[[ Input data, beginning ]]

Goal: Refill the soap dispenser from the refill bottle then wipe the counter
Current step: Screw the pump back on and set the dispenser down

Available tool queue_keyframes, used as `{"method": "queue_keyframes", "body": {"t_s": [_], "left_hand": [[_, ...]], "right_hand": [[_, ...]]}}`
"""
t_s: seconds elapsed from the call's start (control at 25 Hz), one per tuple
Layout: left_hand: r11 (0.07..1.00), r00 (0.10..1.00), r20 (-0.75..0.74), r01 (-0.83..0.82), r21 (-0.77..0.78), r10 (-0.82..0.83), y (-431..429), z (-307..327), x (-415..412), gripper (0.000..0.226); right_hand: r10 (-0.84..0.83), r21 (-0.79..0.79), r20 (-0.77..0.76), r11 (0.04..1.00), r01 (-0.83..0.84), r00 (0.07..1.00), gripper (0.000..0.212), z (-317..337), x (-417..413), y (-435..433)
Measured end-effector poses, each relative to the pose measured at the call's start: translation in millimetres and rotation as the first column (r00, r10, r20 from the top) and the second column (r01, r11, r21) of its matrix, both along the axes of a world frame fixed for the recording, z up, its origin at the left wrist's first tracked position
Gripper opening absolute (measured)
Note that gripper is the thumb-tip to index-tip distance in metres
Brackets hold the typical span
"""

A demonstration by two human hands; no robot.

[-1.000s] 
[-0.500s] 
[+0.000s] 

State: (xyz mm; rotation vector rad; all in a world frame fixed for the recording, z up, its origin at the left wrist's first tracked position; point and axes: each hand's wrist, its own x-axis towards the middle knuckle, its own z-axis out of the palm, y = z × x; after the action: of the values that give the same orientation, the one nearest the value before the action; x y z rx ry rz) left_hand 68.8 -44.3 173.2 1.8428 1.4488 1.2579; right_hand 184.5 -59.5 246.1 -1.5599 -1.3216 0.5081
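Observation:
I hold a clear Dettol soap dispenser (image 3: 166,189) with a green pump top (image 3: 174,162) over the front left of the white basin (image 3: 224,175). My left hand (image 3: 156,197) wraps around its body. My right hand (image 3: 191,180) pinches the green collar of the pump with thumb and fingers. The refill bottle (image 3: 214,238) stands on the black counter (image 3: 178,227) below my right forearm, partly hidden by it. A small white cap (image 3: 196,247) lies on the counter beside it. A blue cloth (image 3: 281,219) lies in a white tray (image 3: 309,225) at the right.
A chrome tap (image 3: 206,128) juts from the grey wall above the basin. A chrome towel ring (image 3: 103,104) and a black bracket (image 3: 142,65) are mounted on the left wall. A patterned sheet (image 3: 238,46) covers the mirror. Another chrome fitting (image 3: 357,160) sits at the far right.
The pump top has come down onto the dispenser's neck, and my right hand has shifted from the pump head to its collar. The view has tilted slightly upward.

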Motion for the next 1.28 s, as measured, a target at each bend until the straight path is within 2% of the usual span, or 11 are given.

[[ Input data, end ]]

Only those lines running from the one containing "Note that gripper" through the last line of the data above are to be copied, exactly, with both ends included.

#### Your solution
Note that gripper is the thumb-tip to index-tip distance in metres
Brackets hold the typical span
"""

A demonstration by two human hands; no robot.

[-1.000s] 
[-0.500s] 
[+0.000s] 

State: (xyz mm; rotation vector rad; all in a world frame fixed for the recording, z up, its origin at the left wrist's first tracked position; point and axes: each hand's wrist, its own x-axis towards the middle knuckle, its own z-axis out of the palm, y = z × x; after the action: of the values that give the same orientation, the one nearest the value before the action; x y z rx ry rz) left_hand 68.8 -44.3 173.2 1.8428 1.4488 1.2579; right_hand 184.5 -59.5 246.1 -1.5599 -1.3216 0.5081
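Observation:
I hold a clear Dettol soap dispenser (image 3: 166,189) with a green pump top (image 3: 174,162) over the front left of the white basin (image 3: 224,175). My left hand (image 3: 156,197) wraps around its body. My right hand (image 3: 191,180) pinches the green collar of the pump with thumb and fingers. The refill bottle (image 3: 214,238) stands on the black counter (image 3: 178,227) below my right forearm, partly hidden by it. A small white cap (image 3: 196,247) lies on the counter beside it. A blue cloth (image 3: 281,219) lies in a white tray (image 3: 309,225) at the right.
A chrome tap (image 3: 206,128) juts from the grey wall above the basin. A chrome towel ring (image 3: 103,104) and a black bracket (image 3: 142,65) are mounted on the left wall. A patterned sheet (image 3: 238,46) covers the mirror. Another chrome fitting (image 3: 357,160) sits at the far right.
The pump top has come down onto the dispenser's neck, and my right hand has shifted from the pump head to its collar. The view has tilted slightly upward.
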
Motion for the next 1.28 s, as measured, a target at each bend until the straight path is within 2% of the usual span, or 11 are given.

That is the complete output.